A FNE, principal paladina desta ideia, afirmou que este abandono foi uma vitória, porque, «consciente de que não conseguiu libertar todos os docentes contratados da realização desta prova, o secretariado nacional afirma que a oportunidade surgida não poderia ser desperdiçada em nome do maior número possível de docentes dispensados»[3]. A via a seguir seria então apenas a jurídica, o que se torna muito cómodo para quem já fez um acordo com o governo, uma vez que elimina do seu reportório de luta as acções de rua. A mesma atitude teve a FENPROF. Apesar do apelo à greve para os professores vigilantes e de maior contenção nas palavras, os actos acabaram por trair aqueles que diziam defender. Estive, em solidariedade com os meus colegas, no dia 18 de Dezembro de 2013, à porta da Escola Básica Marquesa de Alorna, em Lisboa, ponto de encontro entre sindicato e imprensa. Lá estiveram, antes do início da prova, Mário Nogueira, conjuntamente com outros dirigentes sindicais e dois deputados do Bloco de Esquerda. Foram ditas coisas impressionantes. Bloqueando a oportunidade da realização de um cordão humano, não houve piquete de greve e ainda se incentivou os inscritos na prova a realizarem o exame. Felizmente, alguns colegas revoltaram-se já nas salas, antes do início da prova, não tendo havido condições para o seu prosseguimento. Tudo o que se pretendeu foi marcar o ponto junto da opinião pública. Durante as semanas anteriores a FENPROF já se tinha demarcado de inúmeras acções realizadas por professores inscritos na PACC, como a concentração do dia 16 de Novembro de 2013, em frente à Assembleia da República e outras que se lhe seguiram[4].

Quais as consequências para um professor que decide resistir a esta medida, não se inscrevendo na PACC? Se o governo for vitorioso, a consequência é que me vejo obrigado a abdicar de ser professor, depois de muito trabalho, por uma luta que me parece justa. As minhas habilitações ficam suspensas, assim como a minha vida.

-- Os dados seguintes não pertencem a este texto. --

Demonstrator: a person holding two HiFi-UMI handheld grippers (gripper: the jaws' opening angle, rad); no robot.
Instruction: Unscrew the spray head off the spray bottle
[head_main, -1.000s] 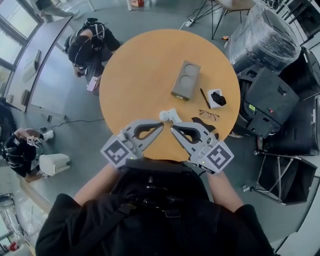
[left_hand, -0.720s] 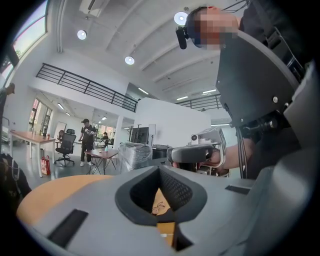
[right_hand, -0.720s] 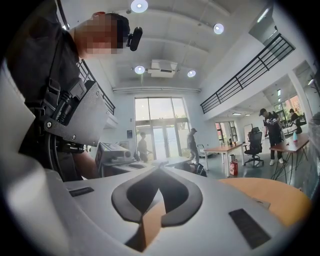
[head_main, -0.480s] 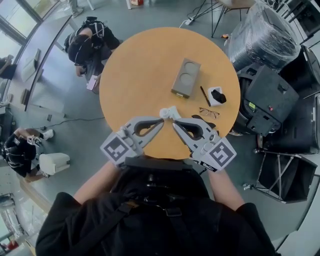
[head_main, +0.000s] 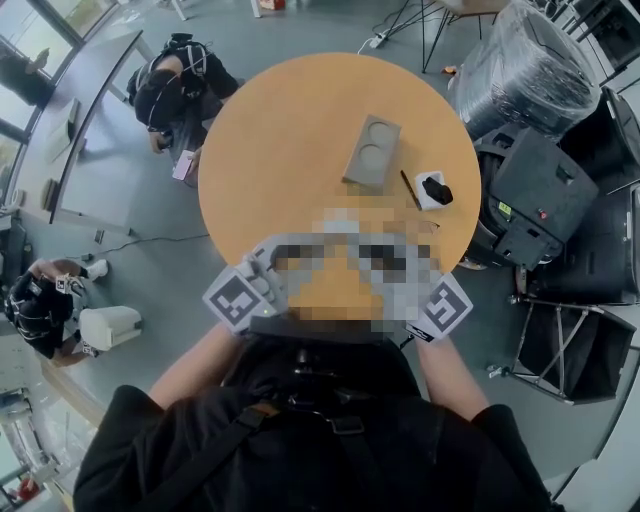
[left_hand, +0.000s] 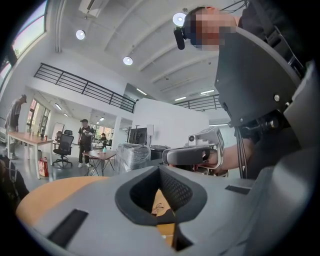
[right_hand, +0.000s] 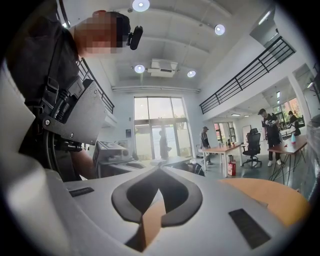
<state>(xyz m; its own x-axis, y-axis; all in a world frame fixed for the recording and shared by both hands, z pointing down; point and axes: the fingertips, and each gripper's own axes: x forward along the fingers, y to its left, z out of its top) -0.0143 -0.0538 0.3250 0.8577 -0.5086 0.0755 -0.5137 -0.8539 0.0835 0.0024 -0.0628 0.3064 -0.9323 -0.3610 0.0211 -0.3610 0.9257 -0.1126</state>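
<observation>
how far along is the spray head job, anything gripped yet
Done: nothing that shows. No bottle or spray head can be made out on the table, whose near part is blurred out. In hand: nothing. The left gripper and the right gripper both have their jaws together and empty. Left: seemingly the whole unscrewing.

Table (head_main: 265, 150): holder block (head_main: 372, 153) right of centre; pen (head_main: 409, 190) just right of it; small box (head_main: 432, 190) beside pen, toward right edge. Left gripper (left_hand: 160, 169) and right gripper (right_hand: 159, 170) side by side over near edge.
</observation>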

Para o país e para os trabalhadores, as consequências serão também enormes e não é apenas pelo investimento financeiro em recursos que não serão aproveitados. Nos últimos anos, tornou-se comum a ideia de que cada vez menos jovens querem ser professores. Na ausência de estudos sobre esta matéria, temos a nossa percepção empírica sobre quando os alunos escolhem os cursos para a sua formação superior; temos também a informação de que a cada ano são cada vez menos as vagas em mestrados que conduzem à habilitação profissional. Somando a isto o envelhecimento progressivo do corpo docente, que, segundo os relatórios do Conselho Nacional de Educação, se tem vindo a tornar muito preocupante, podemos perceber que no futuro poderemos voltar a uma situação como a vivida nos anos 70, 80 e início da década de 90, onde não era obrigatório uma licenciatura para aceder à carreira, nem, muitos menos, a profissionalização ou qualquer PACC. É que se existe uma homogeneização das faixas etárias nas escolas, é de esperar que, num futuro próximo, se verifique um aumento de pedidos de reforma, restando o corpo docente sem a força de trabalho com a formação apropriada que o possa integrar, porque, simplesmente, as pessoas deixarão de estar disponíveis. São muitos os jovens professores que estão hoje a emigrar ou a seguir outras carreiras que perspectivam ser de maior estabilidade. Com o tempo desaparecerá a vontade e a paixão que nos fez querer ser professores, porque a traição é o pior dos pecados.


[1] Ministério da Educação e Ciência, http://pacc.gave.min-edu.pt/np4/home.html, consultado em 16-05-2014.
[2] Momentos de avaliação exigidos pelo decreto-Lei n.º 43/2007, de 22 de Fevereiro.